On June 26, 2017, Tom Petty and the Heartbreakers caused thousands to swoon with a 19-song headlining set at Arroyo Seco Weekend in Pasadena. Little did anyone know they were actually witnessing history—no one ever does—as Petty died just a few months later. June 23 and 24 marks the second iteration of the festival, and this year’s lineup boasts a string of rock gods including Jack White, Neil Young + Promise of the Real, and Robert Plant and the Sensational Space Shifters. But if last year taught us anything, it’s that the great beyond is within reach for many of the icons who contributed to rock & roll’s rich legacy.
Of course, death can happen to anyone at any age. But that doesn’t dismiss the reality of having limited time to revel in the soundscapes that made these people legends. That’s partly why Arroyo Seco is unparalleled: It creates an opportunity for generations born long after the movement—and those who’ve been on the bus for the entire ride—to unite under the music that defined rock & roll for the past half-century.
When Jack White headlined Coachella in 2015, he led 100,000 people in chanting, “MUSIC IS SACRED.” In many ways, Arroyo Seco honors that mantra. Unless you’ve been hiding in a bunker in fear of nuclear war (which is totally fair in this political climate), almost every festival lineup is identical. If you didn’t catch the Weeknd headlining night one of Coachella, for instance, you can see him close out night one of Outside Lands in San Francisco. If you missed St. Vincent, Eminem, Odesza, Post Malone, Portugal. The Man or Tyler the Creator at Coachella or Bonnaroo, you can catch them all (like Pokémon) at Lollapalooza.

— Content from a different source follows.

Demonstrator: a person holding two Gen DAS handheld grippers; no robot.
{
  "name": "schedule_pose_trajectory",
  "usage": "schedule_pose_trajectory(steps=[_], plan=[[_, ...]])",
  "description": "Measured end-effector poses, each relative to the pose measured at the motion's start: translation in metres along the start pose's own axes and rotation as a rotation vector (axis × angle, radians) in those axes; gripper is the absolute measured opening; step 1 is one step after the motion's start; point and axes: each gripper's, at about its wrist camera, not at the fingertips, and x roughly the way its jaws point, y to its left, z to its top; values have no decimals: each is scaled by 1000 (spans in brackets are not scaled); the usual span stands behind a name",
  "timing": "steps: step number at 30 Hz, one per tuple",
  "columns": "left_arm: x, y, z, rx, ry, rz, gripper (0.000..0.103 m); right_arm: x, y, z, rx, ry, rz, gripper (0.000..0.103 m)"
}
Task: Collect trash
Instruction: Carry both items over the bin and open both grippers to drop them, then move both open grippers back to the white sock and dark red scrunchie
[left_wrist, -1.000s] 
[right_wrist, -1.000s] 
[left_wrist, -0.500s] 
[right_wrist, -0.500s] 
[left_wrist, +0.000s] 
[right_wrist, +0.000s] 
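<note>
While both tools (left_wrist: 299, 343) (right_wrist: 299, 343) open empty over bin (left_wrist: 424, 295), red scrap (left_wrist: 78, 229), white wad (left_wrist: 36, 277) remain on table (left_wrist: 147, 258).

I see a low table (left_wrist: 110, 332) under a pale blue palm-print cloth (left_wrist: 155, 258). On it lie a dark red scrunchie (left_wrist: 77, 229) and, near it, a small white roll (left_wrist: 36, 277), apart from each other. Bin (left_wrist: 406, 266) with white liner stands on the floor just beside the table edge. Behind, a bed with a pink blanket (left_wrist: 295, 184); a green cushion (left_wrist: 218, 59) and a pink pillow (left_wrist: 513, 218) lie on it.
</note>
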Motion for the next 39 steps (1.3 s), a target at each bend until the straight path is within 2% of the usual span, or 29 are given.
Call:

It’s like this for almost every mainstream festival—and this is what many of the smaller music festivals are striving to become. Arroyo Seco breaks the chains of repetition. Aside from the rock headliners, it provides a platform for an array of other genres and artists. Kamasi Washington, the Inglewood-born modern-day psychedelic-jazz demigod, and Pharoah Sanders, the expressionistic tenor saxophone hero who played with John Coletrane in the ’60s, have set times on Saturday afternoon. That evening brings Belle & Sebastian, the Pretenders, Jack White, and the Specials. Sunday opens with bluegrass’ Trampled By Turtles, followed by the Violent Femmes, Los Lobos, Gary Clark Jr., Alanis Morrissette and Robert Plant. It’s far from your average lineup.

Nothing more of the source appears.